Project Profile: The Richard Diebenkorn Catalogue Raisonné

For the Forum’s first Project Profile, CRSA spoke with Carl Schmitz, Visual Resources & Art Research Librarian at The Richard Diebenkorn Foundation, about the forthcoming Richard Diebenkorn catalogue raisonné:

Richard Diebenkorn in his studio, 1968 - © The Richard Diebenkorn Foundation, Berkeley, Calif.

Richard Diebenkorn in his studio, 1968 – © The Richard Diebenkorn Foundation, Berkeley, Calif.

Artist:  Richard Diebenkorn (1922–1993)
Scope: The Diebenkorn catalogue raisonné will be a comprehensive presentation of works by the artist. The 4 volumes of the catalogue raisonné will present some 4,900 unique artworks; primarily works on paper and paintings, but also a few mixed-media pieces and sketchbooks. RD was an active printmaker and there will be a future publication dedicated to his graphic works.
Database:  TMS from Gallery Systems
Print or Digital:  Print
Publisher: Yale University Press
Schedule:  When the project was first envisioned in the mid-90s, the estate was unaware of the full scope of the artist’s work and the level of effort needed to complete the project. It wasn’t until the Foundation established a relationship with Yale University Press–the only publisher to work on this scale for a mid-century artist–that we were able to develop a realistic sense of the time required for completion. Using a staggered schedule, two volumes on the artworks have been delivered to the editors and the last two volumes, the remaining artwork volume and the research volume with essays and supporting documents, will be wrapped up by the spring of 2014. The catalogue raisonné will go to press in 2016.
Organized by:  The Richard Diebenkorn Foundation, Berkeley, Calif.
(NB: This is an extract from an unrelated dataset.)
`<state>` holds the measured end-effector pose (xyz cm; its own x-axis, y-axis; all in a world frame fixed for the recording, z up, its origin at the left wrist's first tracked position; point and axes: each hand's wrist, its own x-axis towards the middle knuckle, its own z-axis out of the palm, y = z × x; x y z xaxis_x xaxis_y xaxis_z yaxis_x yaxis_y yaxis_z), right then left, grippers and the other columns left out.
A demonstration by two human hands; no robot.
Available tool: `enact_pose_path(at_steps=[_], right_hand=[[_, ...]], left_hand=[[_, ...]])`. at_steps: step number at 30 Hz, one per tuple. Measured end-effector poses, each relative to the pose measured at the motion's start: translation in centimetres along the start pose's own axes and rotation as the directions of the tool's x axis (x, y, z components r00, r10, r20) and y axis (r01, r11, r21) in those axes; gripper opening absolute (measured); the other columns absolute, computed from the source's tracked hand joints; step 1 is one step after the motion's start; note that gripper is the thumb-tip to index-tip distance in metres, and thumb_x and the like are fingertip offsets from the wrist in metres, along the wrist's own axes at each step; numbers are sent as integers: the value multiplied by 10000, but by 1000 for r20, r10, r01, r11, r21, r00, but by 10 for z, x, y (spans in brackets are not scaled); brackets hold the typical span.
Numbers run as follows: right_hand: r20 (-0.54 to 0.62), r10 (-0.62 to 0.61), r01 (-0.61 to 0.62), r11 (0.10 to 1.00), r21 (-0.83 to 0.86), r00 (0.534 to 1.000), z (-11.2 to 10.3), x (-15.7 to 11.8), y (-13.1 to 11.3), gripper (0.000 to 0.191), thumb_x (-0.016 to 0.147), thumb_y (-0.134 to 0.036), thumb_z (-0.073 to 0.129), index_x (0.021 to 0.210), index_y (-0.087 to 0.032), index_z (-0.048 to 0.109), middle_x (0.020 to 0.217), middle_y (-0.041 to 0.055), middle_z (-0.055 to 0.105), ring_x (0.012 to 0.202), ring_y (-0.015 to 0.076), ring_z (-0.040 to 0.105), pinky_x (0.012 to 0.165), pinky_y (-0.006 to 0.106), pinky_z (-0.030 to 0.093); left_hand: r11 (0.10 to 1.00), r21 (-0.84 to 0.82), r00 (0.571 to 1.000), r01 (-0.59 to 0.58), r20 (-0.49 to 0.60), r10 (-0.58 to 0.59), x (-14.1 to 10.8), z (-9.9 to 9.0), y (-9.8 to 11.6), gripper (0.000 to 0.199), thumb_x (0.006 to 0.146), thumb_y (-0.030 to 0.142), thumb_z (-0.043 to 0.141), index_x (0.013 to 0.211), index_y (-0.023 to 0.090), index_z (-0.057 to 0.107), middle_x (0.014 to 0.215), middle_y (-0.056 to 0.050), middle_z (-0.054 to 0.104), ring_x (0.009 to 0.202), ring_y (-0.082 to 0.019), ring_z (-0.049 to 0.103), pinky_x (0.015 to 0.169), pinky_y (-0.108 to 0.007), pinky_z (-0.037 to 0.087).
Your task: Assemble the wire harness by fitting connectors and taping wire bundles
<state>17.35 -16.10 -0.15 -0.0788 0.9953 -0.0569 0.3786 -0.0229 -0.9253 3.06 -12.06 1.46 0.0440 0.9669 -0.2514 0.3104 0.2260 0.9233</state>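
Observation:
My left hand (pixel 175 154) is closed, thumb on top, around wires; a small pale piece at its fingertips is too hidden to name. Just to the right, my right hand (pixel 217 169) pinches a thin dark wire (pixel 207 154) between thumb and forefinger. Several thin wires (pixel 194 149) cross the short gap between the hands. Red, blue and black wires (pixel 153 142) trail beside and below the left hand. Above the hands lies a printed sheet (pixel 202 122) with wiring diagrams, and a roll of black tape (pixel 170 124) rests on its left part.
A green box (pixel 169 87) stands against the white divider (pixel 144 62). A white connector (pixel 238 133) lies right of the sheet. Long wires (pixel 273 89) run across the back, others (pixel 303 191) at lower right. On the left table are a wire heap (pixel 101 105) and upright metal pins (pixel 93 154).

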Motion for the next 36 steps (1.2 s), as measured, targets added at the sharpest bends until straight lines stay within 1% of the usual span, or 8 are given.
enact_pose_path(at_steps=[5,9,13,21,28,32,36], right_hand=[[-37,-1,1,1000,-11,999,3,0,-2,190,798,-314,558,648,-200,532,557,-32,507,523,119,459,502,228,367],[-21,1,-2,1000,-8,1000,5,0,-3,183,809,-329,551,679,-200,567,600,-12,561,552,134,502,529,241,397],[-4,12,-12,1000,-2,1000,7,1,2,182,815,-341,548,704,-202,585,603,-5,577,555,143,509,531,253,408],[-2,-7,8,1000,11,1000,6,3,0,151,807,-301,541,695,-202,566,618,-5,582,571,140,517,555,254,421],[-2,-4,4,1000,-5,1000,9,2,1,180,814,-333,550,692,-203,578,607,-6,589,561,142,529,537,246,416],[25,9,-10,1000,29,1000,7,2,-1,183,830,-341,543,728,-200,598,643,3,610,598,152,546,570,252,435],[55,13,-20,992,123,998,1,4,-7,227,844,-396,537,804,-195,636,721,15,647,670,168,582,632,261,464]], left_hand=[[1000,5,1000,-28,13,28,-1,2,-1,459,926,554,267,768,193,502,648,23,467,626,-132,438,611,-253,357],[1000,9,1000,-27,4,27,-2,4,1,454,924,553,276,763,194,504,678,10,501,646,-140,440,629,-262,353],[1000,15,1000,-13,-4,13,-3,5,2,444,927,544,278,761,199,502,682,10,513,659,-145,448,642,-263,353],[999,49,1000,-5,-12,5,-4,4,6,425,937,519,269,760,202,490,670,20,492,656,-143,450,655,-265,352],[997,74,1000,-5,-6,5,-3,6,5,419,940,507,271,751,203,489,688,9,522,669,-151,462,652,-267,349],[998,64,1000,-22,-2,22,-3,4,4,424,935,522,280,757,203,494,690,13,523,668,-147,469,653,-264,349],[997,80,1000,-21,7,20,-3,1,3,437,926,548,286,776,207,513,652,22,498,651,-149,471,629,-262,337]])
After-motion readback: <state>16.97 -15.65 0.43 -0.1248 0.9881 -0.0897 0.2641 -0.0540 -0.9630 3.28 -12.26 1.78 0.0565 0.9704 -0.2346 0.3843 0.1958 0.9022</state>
CRSA:  What are some of the Richard Diebenkorn Catalogue Raisonné’s primary resources?
Carl Schmitz:  The estate’s records and library, communication with museums, galleries, and auction houses, and extensive research conducted at libraries and archives are some of our tangible assets. Our most valuable resource, however, is the Diebenkorn family’s involvement.

CRSA:  What is unique about the approach being taken with this catalogue raisonné?
CS:  There are two essential elements to our work on the catalogue raisonné for which we maintain the highest possible standards: the color accuracy of our reproductions and the thoroughness of our research. Richard Grant, the Foundation’s Executive Director and the artist’s son-in-law, has made a strong commitment to making sure that the color of the reproductions on the page are as accurate as possible to the artworks. A good deal of this comes from his memory of RD looking at poor quality reproductions and feeling like black and white may have been a fairer representation. Our charge is to get the color right and to that end we are performing all original digital photography while utilizing and continually exploring advanced color management.
On the research side, we have been at it long enough that it’s a good shock to the system when there are new publications and new research that really changes things. The recent biography of Diebenkorn’s colleague David Park done by Nancy Boas is one of those game-changers. It’s amazing to think that there are completely new things to be discovered about an artist like Park who we lost over 50 years ago. For Diebenkorn, we hope that the catalogue raisonné will become a widely used source for discovery of new ideas about an artist we lost 20 years ago. Some of these insights will come through the included essays written by John Elderfield, Ruth Fine, Steven Nash, Gerald Nordland, and our editor Jane Livingston. Other, more obscured pearls will be found in the chronology’s footnotes, a listing in the exhibition history, or a citation in the bibliography. A wealth of material will certainly be left on the catalogue raisonné’s cutting room floor, but it will be available to scholars in the Foundation’s archive. In the meantime, the research process that drives us up to that point will continue to be purposeful.

CRSA: What specific challenges do you face in researching Richard Diebenkorn?
CS:  We are at least somewhat fortunate that Diebenkorn didn’t often utilize non-traditional media and that he didn’t have a studio production line. This may have helped us avoid some of the difficulties involved in the authentication process. Being located in California can be a challenge given the distance to some wonderful resources like all of the New York Art Resources Consortium libraries and the Archives of American Art’s Washington headquarters, but this just means that we have to be efficient when there’s an opportunity to get out there. One of our goals is to help build more resources in the west.

CRSA: Are you preparing additional content beyond artwork, exhibitions, bibliography and chronology?
CS: There will also be essays and concordances, and a few planned special features include illustrations of items from the artist’s studio and a section dedicated to writings and statements by the artist.

CRSA: Are there plans for supplements? Would you consider adapting a digital version?
CS: We are still very much in the work of the 4 volumes that will be ink on paper but are constantly reflecting on future endeavors.